It's easy to add alternative conventions in the future if
anyone needs to.
Right now, Symbols do still have a `name' property, but this
is there for internal and debugging use. For public display,
you should always use a SymbolTokenization. Some people have
suggested that even this propery should go. I'm certainly open
to comments on this issue.
The resulting patch has turned out to be non-trivial -- quite
a lot of code has been touched. There will also need to be
some (although hopefully not too many) changes to application
code. However, I'll argue that the patch makes BioJava's Symbol
code a lot stronger and more robust to future developments. I'd
thus like to see it applied. There are a number of options:
- Apply it straight away, and include all these changes in
BioJava 1.2
- Release 1.2 in the reasonably near future, and apply
this patch in the next development series.
- Just ditch it and keep the status quo (although there
definitely will have to be at least some tidying of
Alphabet creation in the not-too-distant future).
- Something else?
This is an issue which will affect a lot of people, so I'd
like to hear as many views as possible.
You can download the current patched source tree from:
http://www.biojava.org/download/source/biojava-symtoke-20011016.tar.gz
I've ported the existing JUnit test suite across to the
new API, and added a few extra tests for functionality
which wasn't being exercised by existing tests. Everything
is passing cleanly (but more test cases are always welcome...).

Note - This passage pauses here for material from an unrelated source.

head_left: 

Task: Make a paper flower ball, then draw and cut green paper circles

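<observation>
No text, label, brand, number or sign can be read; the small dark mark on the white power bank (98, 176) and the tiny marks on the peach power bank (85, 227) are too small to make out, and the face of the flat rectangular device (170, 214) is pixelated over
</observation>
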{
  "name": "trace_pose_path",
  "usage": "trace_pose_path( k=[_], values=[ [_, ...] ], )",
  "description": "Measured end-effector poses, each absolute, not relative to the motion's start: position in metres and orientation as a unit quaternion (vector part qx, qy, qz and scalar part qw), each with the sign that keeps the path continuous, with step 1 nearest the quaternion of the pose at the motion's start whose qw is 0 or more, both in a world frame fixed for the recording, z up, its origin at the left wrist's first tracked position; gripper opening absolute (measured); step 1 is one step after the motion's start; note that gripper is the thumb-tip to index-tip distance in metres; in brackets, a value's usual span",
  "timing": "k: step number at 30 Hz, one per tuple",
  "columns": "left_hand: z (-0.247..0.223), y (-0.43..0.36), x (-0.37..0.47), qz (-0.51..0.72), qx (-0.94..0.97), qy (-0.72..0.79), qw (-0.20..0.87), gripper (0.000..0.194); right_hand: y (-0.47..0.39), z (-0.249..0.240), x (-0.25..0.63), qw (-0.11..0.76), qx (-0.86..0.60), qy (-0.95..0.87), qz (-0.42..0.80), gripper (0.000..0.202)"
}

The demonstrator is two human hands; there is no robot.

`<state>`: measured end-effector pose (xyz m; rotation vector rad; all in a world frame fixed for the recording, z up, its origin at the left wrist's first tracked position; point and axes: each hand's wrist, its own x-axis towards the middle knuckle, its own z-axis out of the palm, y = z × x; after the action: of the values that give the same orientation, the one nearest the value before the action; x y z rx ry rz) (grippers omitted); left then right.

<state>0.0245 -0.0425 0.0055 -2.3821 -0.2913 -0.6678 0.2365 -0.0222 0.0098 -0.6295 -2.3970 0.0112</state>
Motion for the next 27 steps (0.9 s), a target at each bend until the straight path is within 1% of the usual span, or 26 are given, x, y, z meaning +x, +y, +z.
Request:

There are a few issues which should be resolved before
checking this code into the main tree:
- There's still some cruft left over from the old token
system. This should be tracked down and removed.
- There is some use of a temporary method
AlphabetManager.parse(SymbolTokenization, String). These
calls should probably be replaced by
new SimpleSymbolList(SymbolTokenization, String);
- AllSymbolsAlphabet has been removed. I know some
people (Matthew?) find this very useful, so I should
probably write a replacement.
Anyway, test, hack, and let me know what you think!
Thomas